• tim wood
    8.7k
    I'm familiar with the following:...
    3. The ontological argument....
    However, 3. the ontological proof does prove EVERYTHING about God (omnibenevolence, omniscience and omnipotence), after all God is the most perfect being possible in that argument.
    TheMadFool
    Which just shows that you are almost as ignorant as I am on these matters - the difference being that I've stumbled across a book or two and thereby am a little less ignorant than I was. We, and most folks, do not understand the "ontological" argument, although we persuade ourselves that we do. But we don't even have to go that far to detect unsound ground. We need simply reflect a little on the words we use - our words. "omnibenevolence, omniscience and omnipotence." All-kind, all-knowing, all-powerful: our words, our concepts. Well might they apply to an idea of ours. But the task for those who claim a material existence for God is to show how these ideas, or any such ideas, derive from that material existence and to make clear how they, our ideas and concepts, can apply this being. And to facilitate this demonstration, the existence is granted for the sake of argument.
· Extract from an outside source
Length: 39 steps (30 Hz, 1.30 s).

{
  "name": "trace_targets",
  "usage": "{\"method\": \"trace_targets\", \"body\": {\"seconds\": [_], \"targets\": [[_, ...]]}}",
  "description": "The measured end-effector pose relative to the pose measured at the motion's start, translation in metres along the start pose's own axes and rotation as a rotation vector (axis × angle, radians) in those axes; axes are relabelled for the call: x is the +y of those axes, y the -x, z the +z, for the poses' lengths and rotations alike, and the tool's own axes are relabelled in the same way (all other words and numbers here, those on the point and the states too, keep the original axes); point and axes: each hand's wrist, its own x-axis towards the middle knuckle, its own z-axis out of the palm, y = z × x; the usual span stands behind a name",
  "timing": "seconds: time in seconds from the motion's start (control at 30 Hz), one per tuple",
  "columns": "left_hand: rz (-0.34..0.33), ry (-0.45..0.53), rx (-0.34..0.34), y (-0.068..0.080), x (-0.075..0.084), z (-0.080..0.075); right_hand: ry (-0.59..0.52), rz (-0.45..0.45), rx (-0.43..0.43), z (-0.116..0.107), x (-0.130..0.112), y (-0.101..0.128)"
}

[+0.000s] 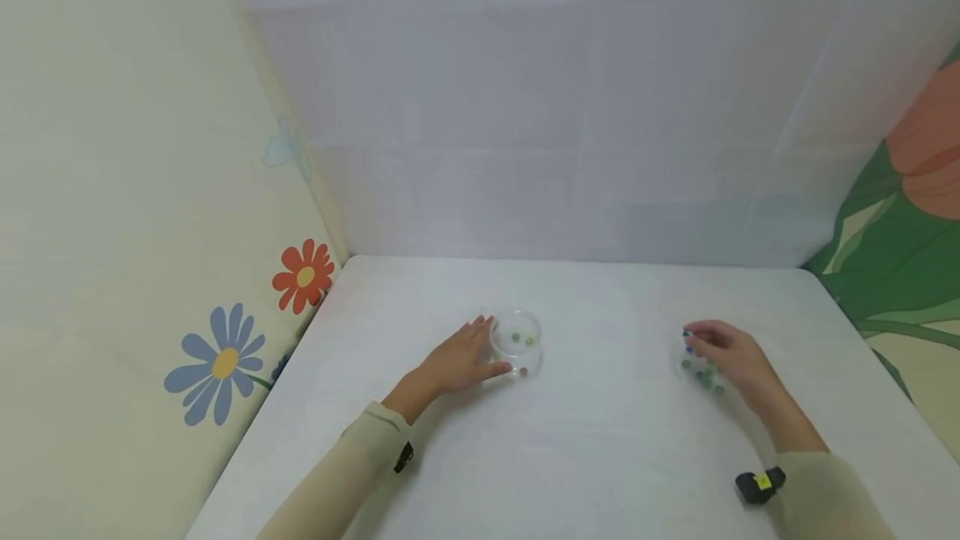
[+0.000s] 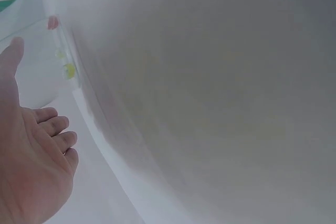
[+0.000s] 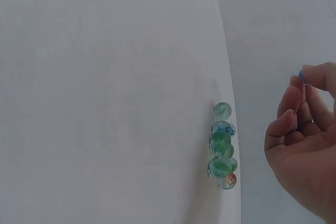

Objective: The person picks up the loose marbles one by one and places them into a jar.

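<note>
Green and blue marbles (image 3: 222, 145), white table (image 1: 585, 440), flower-patterned side walls (image 1: 225, 361)

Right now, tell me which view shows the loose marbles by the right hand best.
The right wrist view: the marbles form a sharp, close cluster, colours visible. The head view shows them as tiny specks beside the right hand. The left wrist view misses them.

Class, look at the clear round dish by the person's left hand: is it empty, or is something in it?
Not empty. The clear dish holds a few marbles, green-yellow ones and a reddish one; the left hand rests against its rim.
</note>
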Motion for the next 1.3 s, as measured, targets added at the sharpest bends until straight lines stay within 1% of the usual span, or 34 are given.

    One start might be to try to reconcile, even as ideas, the notions of omnibenevolence, omniscience, and omnipotence, being contained in one materially existing being.
  • tim wood
    8.7k
    In all this I argue from a definition, plus observations/things we already know about, to a conclusion about something's existence.bert1

    You've done a pretty good of arguing that God is space. You had to tailor "omnibenevolence, omniscience, and omnipotence" to fit. And there are people whose understanding of God is that he is everywhere, is all that is.

    But it implies there is no place God cannot be. That leads to a variety of problems. Further, you have attributed to space, through doctored concepts, that which space already is, and has. Why then call it "God"? Why not just space?

    To insist I start with existence and nothing else is strange, and I don't understand why you would do that.bert1
    The folks being addressed in this thread - challenged, if you will, are those who claim a) that God exists materially, and b) that they can prove it. In short they proceed from notion to idea to argument and as a deduction from argument, to material existence. It's the last step that's a problem.

    I have no difficulty with beliefs. We all cherish some or other belief. But beliefs have no need of being either instantiated or substantiated; they only need to be believed. To those who insist on existence for their beliefs, the challenge is to make their case. If in this thread that's been done and I overlooked it, please straighten me out!
  • Henri
    184


    Fool says there is no God. Even greater fool says, if there is God, so what.
  • tim wood
    8.7k
    This says not only that you do not understand St. Anselm's "proof" - if that's what you're invoking - but that you have not troubled to read or understand this thread. Clever fellow, though, to jump in with a non sequitor.
  • Henri
    184
    non sequitortim wood

    You literally have to be a fool in order to be an atheist. That's an absolute. What fool says, then, in this case you, is irrelevant.

    Of course, there's an absurdity of me trying to explain something to a fool, which I'll refrain from further on...
  • tim wood
    8.7k
    You have completely missed the question. I'm not an atheist, and until and unless you offer your understanding of what an atheist is, it is foolish of you to characterize one in any way. But I'll agree in so far as some atheism seems foolish to me. Now why not try reading the OP and seeing if after that you have anything useful to contribute.